**WHAT TO PRODUCE:** Could you repeat every line below exactly, skipping the images?

**DATA EXTRACT:**
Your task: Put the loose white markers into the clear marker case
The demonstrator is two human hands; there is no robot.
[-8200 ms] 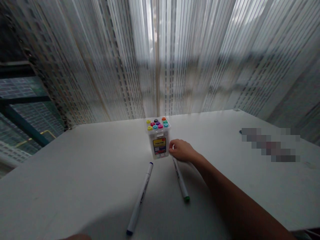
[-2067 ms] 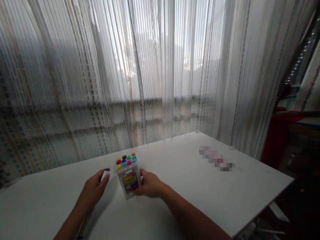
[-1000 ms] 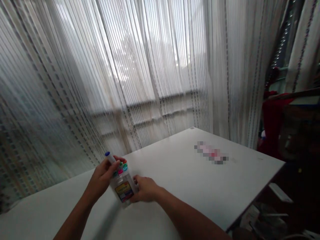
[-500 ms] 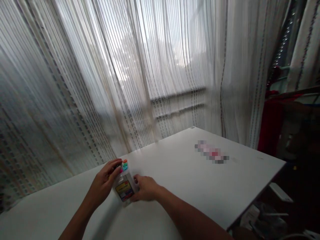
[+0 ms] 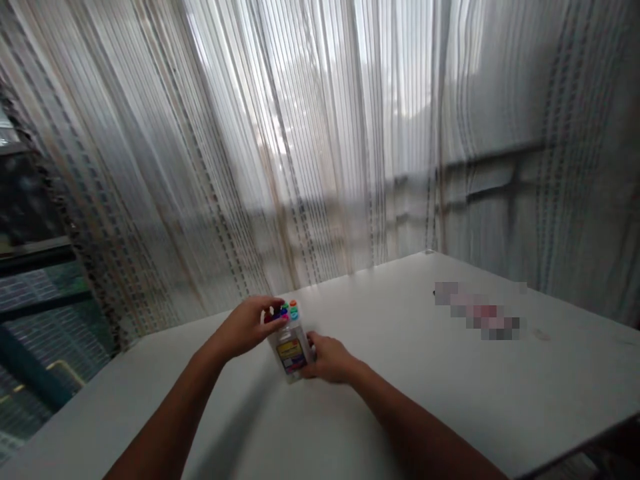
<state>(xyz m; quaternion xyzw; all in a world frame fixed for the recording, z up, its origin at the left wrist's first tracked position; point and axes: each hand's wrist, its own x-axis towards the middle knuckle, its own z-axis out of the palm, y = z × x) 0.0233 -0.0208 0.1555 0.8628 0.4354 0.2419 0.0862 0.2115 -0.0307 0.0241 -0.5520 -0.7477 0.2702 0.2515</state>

**ANSWER TO THE PROBLEM:**
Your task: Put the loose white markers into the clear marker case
The demonstrator is two human hands; there is no robot.
[-8200 ms] 
[-2067 ms] 
[-1000 ms] 
[-500 ms] 
[+0 ms] 
<state>(xyz m; quaternion xyzw; all in a world frame fixed for the recording, z up, its origin at the left wrist's first tracked position; point and axes: each hand's wrist, its own x-axis towards the middle knuckle, its own z-axis out of the palm, y = z × x) 0.0233 -0.0208 0.1555 0.8628 0.4354 0.2419 0.0862 0.2115 -0.0307 0.0241 -0.5520 -0.7477 0.2702 0.2515</state>

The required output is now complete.